Facebook Reality Labs has a piece on the future of augmented reality and always-on computing. FB has been paying attention to this market for a long time, but changes in the ad business give it a new sense of urgency. From a privacy-conscious advertiser's perspective, one of the convenient things about augmented reality is that it gives a huge volume of contextual information about where someone is and what they're interested in. And it's all first-party data. From a technological and social perspective, augmented reality is interesting because it's the clear extrapolation of long-term tech trends—your screen gets smaller and closer to your eyeballs over time, while the latency between thinking of something and interacting with a computer to get that something goes down. But from a business perspective, it's a notable development because it will give Facebook exclusive access to a stream of real-time data that, while mostly noise, will contain useful hints for ad targeting (in addition to representing lots of exclusive inventory).

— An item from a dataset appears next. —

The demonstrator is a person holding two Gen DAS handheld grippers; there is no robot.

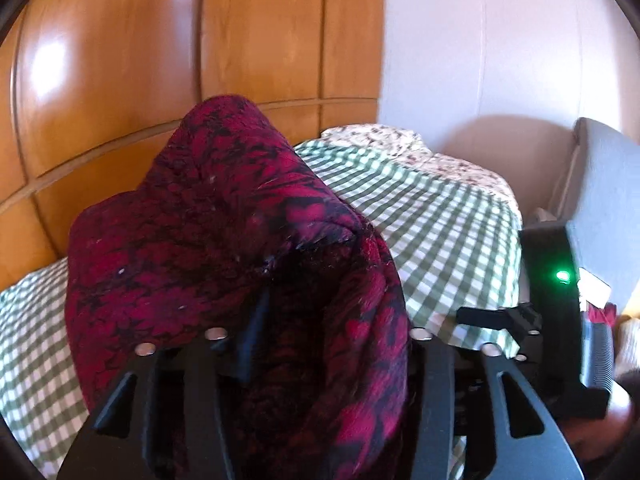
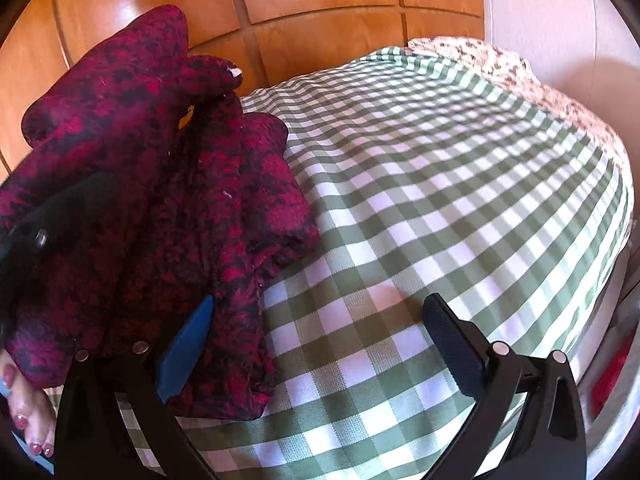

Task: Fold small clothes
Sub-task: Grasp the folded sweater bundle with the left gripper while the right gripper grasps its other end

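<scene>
A crimson and black patterned garment [image 1: 224,216] is bunched up over my left gripper [image 1: 328,308]. It drapes across both jaws and fills most of the gap. One dark fingertip [image 1: 256,312] shows beside a loose hollow in the cloth, and the other finger is hidden. In the right wrist view the same garment [image 2: 180,184] is heaped at the left of the bed. My right gripper [image 2: 320,344] stands open over the checked cover. Its blue-padded finger [image 2: 188,344] touches the garment's edge, and nothing lies between the jaws.
The bed has a green and white checked cover [image 2: 440,200] and a floral pillow [image 2: 504,64] at the far end. A wooden wardrobe [image 1: 120,80] stands behind it, with a grey chair [image 1: 608,200] to the right. A hand [image 2: 28,412] shows at lower left.
</scene>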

Shareholder votes are typically a formality, and occasionally rise to the level of a political campaign. As in politics generally, a small set of people have very strong interests in a specific outcome, a larger fraction have default voting behaviors that don't change much, and a small set of low-interest, low-information voters get most of the persuasive attention. Unfortunately for SPACs, 1) shareholder votes generally don't get wall-to-wall media coverage, especially if they're over procedural issues like extending the SPAC's deadline to do a deal, 2) retail investors are less likely to vote, and 3) some corporate actions require a minimum number of affirmative votes, rather than being based on a simple majority of votes cast. As a result, some SPACs are having trouble closing deals because they can't get the votes ($, FT). Investing in a pre-deal SPAC at its net asset value is a sort of lazy call option; it's a chance to either get the cash back or get a stake in a business. But selecting for laziness turns out to have downsides.

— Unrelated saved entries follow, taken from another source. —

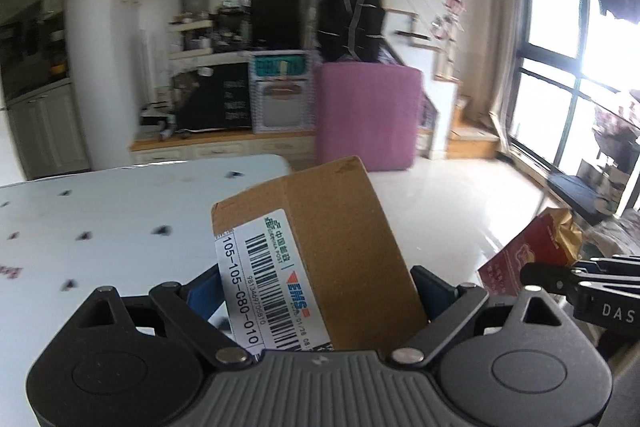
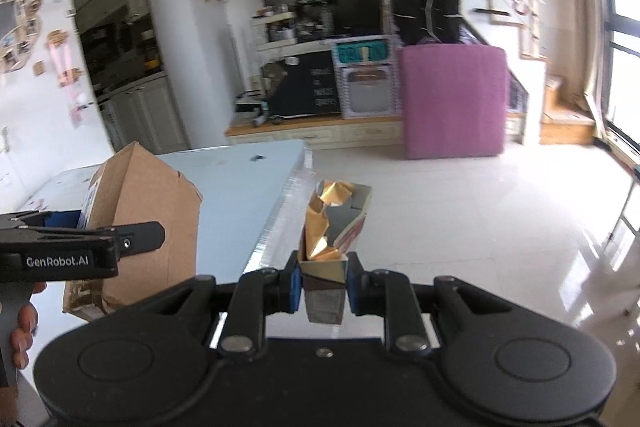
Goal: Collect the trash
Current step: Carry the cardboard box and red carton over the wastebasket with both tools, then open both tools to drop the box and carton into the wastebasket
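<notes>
STEP: carry | left gripper (image 1: 320, 291) pinches cardboard parcel box (image 1: 332, 247) | right gripper (image 2: 323, 281) pinches gold-lined carton (image 2: 334, 227) | NEXT: you locate a bin.

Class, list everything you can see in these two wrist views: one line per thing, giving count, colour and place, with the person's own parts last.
cardboard box: one, brown with a white shipping label, clamped in the left hand-held gripper, beside the table
small packet: one, red outside, gold foil inside, torn open, clamped in the right hand-held gripper
table: one, pale blue with dark specks, left of both grippers
pink panel: one, standing on the floor by the cabinets
floor: white, glossy
window: one, dark-framed, far right
left hand-held gripper: one, black with blue pads
right hand-held gripper: one, black with blue pads
fingers: on the left gripper's handle, right wrist view
</notes>
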A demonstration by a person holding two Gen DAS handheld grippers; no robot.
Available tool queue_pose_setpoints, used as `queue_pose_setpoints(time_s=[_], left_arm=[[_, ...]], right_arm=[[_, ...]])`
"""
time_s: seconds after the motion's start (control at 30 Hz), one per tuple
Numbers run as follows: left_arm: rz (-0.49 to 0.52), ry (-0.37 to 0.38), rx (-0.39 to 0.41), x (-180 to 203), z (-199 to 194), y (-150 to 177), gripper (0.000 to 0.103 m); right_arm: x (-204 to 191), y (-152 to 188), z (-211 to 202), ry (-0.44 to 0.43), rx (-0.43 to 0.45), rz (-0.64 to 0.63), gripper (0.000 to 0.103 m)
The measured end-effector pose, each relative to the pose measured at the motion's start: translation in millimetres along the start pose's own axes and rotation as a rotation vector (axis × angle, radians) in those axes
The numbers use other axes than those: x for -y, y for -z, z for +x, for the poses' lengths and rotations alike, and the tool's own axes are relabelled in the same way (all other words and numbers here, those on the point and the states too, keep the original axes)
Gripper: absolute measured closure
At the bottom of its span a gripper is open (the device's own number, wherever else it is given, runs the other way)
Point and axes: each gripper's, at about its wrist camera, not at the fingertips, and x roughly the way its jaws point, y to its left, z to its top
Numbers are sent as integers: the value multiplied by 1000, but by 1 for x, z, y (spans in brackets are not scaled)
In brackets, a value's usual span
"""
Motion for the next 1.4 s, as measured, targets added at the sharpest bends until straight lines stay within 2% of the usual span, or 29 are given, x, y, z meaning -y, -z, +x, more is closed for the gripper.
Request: queue_pose_setpoints(time_s=[0.27,0.43,0.73,1.07,1.23,1.4], left_arm=[[75,113,-97,59,64,18,9],[147,174,-176,93,121,31,9],[210,216,-396,123,246,65,9],[176,257,-649,133,379,125,8],[122,299,-686,132,414,151,7],[61,311,-718,134,446,170,0]], right_arm=[[62,26,10,86,-45,72,81],[100,51,32,126,-108,131,81],[163,95,99,158,-254,259,81],[209,125,173,210,-389,373,81],[227,138,202,223,-417,406,80],[243,149,233,226,-431,426,81]])
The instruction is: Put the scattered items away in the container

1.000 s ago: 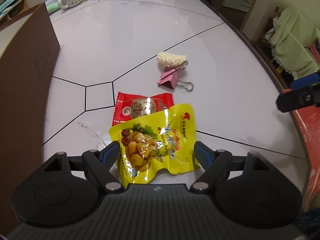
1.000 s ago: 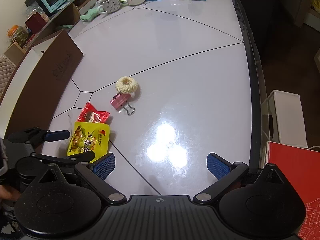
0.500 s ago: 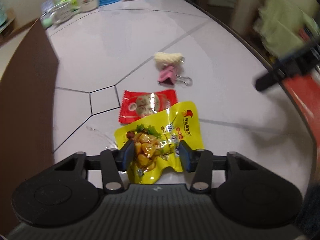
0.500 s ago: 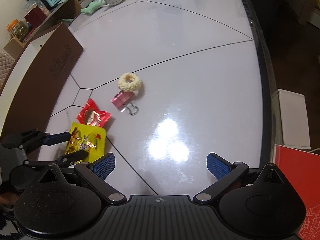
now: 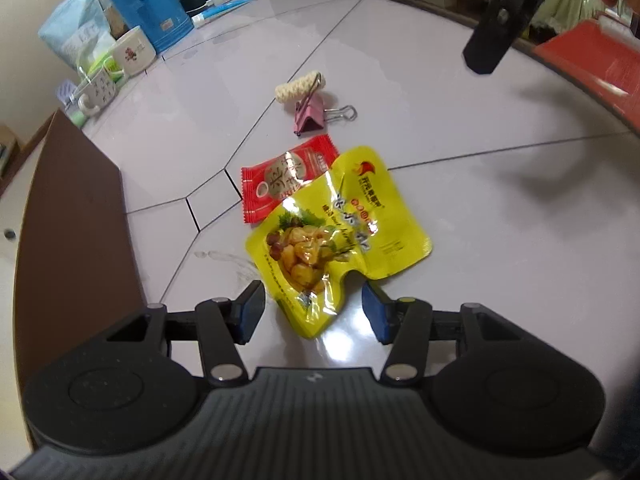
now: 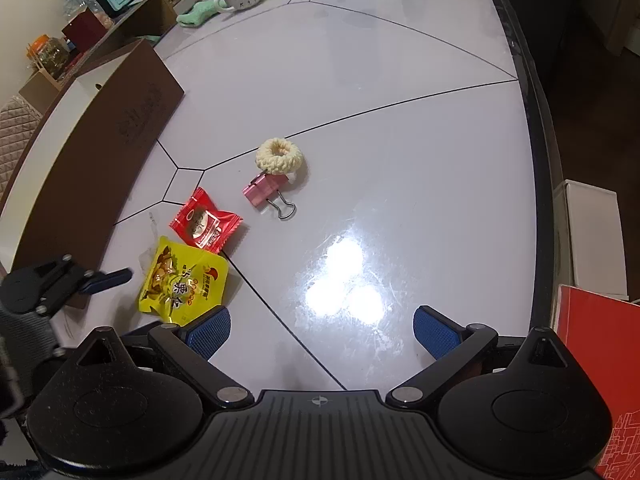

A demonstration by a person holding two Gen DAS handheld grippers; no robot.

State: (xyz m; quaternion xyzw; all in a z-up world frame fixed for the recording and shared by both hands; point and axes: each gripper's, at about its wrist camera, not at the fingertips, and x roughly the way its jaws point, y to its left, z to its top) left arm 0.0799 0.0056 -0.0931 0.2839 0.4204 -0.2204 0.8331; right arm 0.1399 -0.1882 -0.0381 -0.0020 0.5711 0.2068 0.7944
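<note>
While the left gripper [image 5: 312, 312] sits part-open around the yellow snack bag's [image 5: 340, 232] near corner w/o pinching it, bag lies flat on desk [image 5: 480, 208]; right gripper [image 6: 322, 330] wide, empty.

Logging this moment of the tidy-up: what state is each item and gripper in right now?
left gripper: open, fingers either side of the yellow pouch's near corner
right gripper: open, holding nothing
yellow pouch: sealed, flat on the table, overlapping the red packet
red packet: sealed, lying flat
pink binder clip: touching the cream ring
cream ring: lying flat
</note>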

Of course, in a scenario where the legal risk of crypto drops to zero and it's in everyone's portfolio, the value of crypto is much higher—maybe in that world, Coinbase faces lots of competition from Robinhood, Goldman, and every other financial institution, but also starts offering the same range of financial products those companies do, because every sufficiently early Coinbase customer is now a high net-worth individual who can support a lucrative wealth management practice.